Match the word "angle". Return each line of the data below where it appears.

———

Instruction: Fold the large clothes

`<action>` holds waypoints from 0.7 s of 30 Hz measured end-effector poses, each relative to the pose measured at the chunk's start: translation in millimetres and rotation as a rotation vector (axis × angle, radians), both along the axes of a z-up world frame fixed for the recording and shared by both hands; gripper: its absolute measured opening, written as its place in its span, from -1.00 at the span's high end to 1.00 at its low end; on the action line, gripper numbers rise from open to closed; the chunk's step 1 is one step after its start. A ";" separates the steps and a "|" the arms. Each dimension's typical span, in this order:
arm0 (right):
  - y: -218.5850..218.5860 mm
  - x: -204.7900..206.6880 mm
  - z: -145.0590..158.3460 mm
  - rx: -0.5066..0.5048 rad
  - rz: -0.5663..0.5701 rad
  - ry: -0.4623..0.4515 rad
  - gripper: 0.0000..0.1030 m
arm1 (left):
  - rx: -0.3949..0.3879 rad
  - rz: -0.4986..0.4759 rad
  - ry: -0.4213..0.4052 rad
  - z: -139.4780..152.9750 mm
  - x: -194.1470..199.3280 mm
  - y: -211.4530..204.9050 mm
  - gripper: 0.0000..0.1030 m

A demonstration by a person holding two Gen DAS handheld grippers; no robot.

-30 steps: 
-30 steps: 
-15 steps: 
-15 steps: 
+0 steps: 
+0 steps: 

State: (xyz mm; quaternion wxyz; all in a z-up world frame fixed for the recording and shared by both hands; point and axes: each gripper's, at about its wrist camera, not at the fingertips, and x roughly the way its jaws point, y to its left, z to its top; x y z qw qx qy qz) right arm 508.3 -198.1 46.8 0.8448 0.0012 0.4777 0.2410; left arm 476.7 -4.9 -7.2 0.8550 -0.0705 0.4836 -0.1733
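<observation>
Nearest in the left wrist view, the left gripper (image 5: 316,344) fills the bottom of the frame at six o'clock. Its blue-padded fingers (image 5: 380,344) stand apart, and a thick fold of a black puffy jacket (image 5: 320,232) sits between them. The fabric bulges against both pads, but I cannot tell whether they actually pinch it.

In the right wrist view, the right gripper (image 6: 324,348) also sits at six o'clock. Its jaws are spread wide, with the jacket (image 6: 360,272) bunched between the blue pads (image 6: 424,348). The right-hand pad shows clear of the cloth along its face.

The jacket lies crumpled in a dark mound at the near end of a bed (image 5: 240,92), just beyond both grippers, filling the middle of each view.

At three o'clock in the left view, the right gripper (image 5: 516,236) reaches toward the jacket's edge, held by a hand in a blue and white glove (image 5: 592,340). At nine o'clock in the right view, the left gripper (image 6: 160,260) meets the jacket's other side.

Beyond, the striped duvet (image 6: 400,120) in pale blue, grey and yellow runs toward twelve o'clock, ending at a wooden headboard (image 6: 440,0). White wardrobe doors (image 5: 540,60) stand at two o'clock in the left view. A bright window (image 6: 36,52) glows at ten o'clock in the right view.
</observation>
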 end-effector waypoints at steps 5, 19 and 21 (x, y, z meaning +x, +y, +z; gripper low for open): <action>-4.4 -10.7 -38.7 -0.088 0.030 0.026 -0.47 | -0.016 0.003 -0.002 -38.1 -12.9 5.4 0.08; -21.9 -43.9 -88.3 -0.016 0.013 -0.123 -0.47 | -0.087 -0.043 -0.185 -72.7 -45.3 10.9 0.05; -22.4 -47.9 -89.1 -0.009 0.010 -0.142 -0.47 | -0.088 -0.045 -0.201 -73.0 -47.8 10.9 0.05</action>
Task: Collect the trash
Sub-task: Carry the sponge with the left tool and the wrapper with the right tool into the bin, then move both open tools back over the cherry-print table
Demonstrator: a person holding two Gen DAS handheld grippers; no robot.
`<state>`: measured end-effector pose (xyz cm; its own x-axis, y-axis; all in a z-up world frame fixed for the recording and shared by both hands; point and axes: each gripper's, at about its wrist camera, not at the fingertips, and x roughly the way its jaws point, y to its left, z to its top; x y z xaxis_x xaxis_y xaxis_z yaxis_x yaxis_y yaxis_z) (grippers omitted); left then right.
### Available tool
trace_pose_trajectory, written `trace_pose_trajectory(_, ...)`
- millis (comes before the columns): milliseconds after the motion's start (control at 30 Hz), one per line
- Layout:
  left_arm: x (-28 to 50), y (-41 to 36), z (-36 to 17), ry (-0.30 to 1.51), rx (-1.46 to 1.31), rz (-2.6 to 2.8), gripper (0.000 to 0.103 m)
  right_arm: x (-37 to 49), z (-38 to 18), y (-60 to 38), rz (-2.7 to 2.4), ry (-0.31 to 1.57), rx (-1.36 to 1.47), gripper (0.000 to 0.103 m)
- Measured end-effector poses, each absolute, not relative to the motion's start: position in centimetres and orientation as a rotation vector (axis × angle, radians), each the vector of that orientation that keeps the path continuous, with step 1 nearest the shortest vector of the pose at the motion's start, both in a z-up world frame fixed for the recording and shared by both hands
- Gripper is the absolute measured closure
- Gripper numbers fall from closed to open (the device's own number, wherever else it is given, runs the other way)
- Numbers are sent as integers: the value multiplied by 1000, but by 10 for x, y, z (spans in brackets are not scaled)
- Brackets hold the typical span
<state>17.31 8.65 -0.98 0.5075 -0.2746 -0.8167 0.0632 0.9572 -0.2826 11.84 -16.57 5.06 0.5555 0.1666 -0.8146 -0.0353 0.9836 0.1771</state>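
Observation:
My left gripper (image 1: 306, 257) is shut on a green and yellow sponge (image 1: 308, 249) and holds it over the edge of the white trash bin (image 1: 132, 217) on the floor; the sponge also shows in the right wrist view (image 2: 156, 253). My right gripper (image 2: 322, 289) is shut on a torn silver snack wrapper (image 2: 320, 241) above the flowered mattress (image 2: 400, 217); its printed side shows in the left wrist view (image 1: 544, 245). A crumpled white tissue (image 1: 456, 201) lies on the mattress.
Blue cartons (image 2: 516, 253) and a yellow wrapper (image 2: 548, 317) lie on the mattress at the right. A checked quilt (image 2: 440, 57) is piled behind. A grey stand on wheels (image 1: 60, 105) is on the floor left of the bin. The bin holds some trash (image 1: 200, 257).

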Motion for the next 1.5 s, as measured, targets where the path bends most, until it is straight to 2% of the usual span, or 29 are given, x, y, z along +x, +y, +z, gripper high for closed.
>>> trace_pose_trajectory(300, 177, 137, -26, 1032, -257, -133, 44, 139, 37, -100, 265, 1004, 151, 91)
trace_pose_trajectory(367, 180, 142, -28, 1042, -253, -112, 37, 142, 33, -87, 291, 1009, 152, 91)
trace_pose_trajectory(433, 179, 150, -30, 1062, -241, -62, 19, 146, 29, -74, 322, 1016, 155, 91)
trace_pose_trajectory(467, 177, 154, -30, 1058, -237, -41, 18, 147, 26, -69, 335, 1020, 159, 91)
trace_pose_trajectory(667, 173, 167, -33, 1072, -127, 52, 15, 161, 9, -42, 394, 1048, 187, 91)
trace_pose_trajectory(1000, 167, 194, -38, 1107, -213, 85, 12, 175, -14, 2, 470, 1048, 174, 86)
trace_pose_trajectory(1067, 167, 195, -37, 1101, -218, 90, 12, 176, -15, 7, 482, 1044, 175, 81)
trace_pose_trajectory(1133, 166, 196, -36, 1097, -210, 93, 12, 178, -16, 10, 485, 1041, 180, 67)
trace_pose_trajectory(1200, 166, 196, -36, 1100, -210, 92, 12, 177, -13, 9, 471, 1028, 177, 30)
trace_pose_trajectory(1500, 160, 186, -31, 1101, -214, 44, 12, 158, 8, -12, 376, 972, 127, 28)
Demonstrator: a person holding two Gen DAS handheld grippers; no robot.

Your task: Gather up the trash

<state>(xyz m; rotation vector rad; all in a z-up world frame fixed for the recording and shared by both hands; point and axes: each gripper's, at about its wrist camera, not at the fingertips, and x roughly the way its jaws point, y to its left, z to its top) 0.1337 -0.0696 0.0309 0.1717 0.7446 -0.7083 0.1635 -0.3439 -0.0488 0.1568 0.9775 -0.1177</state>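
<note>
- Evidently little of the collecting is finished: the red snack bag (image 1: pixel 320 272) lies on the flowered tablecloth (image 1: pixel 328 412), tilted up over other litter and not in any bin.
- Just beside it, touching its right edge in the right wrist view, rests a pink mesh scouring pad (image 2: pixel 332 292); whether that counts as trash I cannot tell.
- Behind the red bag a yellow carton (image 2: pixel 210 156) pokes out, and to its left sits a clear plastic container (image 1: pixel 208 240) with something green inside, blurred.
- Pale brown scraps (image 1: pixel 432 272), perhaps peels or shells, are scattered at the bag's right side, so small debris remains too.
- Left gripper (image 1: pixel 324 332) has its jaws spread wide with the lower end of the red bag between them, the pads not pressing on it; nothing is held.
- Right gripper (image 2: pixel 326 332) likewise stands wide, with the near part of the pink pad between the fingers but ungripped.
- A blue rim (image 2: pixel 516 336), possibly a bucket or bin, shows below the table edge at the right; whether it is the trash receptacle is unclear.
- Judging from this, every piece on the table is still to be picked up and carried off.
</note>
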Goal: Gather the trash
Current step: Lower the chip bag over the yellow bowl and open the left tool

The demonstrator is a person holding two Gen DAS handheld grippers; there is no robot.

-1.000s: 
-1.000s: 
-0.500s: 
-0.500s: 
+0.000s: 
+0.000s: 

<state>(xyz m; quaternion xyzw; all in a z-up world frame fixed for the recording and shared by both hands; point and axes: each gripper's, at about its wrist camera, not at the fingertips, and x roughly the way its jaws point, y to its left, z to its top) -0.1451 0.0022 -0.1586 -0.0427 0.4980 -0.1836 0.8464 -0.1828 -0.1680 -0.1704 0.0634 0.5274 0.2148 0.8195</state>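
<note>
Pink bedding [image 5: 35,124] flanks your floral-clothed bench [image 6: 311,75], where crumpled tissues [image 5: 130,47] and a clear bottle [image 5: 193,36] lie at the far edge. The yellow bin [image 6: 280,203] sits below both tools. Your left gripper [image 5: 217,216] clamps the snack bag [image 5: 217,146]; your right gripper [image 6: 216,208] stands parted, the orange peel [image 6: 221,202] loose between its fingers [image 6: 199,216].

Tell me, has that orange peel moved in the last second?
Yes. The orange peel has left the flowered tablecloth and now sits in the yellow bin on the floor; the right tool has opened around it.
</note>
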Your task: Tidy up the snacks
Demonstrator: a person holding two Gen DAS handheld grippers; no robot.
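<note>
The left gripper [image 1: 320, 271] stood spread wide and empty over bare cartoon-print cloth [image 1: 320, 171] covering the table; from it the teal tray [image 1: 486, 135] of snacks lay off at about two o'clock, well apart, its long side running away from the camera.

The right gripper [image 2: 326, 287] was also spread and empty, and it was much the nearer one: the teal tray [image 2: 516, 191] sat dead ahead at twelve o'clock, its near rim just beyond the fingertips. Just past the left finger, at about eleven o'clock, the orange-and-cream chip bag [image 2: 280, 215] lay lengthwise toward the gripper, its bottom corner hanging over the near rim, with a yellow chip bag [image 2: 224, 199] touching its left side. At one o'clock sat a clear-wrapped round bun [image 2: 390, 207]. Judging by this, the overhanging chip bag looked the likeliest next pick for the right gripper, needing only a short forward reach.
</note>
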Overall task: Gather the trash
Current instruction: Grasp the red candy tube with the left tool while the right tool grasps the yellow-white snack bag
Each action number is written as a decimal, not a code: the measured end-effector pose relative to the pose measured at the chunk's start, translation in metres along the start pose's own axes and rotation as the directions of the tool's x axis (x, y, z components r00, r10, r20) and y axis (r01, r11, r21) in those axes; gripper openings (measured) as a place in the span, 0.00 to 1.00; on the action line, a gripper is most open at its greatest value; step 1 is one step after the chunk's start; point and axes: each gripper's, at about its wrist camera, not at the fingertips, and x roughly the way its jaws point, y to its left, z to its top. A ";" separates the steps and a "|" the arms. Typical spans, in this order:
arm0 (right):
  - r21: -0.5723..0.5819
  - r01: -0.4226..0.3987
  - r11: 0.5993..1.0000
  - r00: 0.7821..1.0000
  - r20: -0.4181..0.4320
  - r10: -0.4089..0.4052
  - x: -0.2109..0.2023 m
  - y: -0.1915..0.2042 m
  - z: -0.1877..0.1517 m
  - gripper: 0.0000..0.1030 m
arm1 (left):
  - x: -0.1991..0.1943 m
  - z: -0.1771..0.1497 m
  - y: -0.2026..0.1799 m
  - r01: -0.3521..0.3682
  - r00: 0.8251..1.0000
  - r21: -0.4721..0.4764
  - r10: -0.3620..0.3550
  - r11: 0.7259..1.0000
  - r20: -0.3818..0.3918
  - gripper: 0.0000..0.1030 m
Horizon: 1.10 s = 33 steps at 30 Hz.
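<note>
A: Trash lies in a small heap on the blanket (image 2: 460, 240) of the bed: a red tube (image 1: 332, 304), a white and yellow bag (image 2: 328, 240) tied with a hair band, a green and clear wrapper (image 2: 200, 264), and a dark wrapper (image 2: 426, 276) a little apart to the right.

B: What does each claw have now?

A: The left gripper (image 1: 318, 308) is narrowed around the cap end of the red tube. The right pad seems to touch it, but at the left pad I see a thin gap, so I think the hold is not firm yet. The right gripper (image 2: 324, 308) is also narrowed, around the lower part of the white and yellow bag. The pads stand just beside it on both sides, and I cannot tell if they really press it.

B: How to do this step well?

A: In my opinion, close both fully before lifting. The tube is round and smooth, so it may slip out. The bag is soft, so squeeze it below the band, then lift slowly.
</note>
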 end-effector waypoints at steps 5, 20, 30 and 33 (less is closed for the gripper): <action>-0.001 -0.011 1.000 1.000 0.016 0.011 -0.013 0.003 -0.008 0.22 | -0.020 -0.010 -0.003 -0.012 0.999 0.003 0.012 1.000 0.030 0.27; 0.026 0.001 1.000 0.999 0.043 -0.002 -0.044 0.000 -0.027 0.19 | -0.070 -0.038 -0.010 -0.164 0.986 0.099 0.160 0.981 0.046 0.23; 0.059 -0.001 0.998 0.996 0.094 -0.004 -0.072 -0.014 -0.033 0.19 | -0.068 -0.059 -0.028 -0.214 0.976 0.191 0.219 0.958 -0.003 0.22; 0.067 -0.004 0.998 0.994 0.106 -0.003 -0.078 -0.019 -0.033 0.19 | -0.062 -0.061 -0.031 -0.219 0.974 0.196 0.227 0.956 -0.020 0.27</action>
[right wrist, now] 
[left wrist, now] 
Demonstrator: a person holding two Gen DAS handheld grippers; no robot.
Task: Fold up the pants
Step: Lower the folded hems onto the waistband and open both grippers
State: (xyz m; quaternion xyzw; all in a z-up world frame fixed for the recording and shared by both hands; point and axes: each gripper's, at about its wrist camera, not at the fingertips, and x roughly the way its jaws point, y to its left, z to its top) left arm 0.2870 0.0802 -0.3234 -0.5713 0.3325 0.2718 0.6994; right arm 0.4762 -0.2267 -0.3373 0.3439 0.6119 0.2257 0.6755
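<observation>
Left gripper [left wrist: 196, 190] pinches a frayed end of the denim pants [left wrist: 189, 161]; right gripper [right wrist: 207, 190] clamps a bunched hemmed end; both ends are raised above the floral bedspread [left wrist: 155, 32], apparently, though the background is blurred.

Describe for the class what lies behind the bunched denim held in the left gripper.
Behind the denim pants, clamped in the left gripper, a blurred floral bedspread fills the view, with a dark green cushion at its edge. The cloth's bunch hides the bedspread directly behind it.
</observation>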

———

# Finished task
`<action>` holds waypoints from 0.7 s of 30 Hz measured end-effector poses, each relative to the pose measured at the chunk's start: translation in millimetres and rotation as a rotation vector (axis × angle, radians), both along the axes of a z-up world frame fixed for the recording and shared by both hands; gripper: its absolute measured opening, written as its place in its span, from -1.00 at the span's high end to 1.00 at its low end; on the action line, gripper numbers rise from open to closed; the chunk's step 1 is one step after its start. A ";" separates the steps and a "|" the arms. Each dimension's typical span, in this order:
- Measured end-effector poses, each absolute, not relative to the motion's start: position in centimetres and orientation as a rotation vector (axis × angle, radians), each the vector of that orientation that keeps the path continuous, with step 1 nearest the shortest vector of the pose at the motion's start, both in a z-up world frame fixed for the recording and shared by both hands

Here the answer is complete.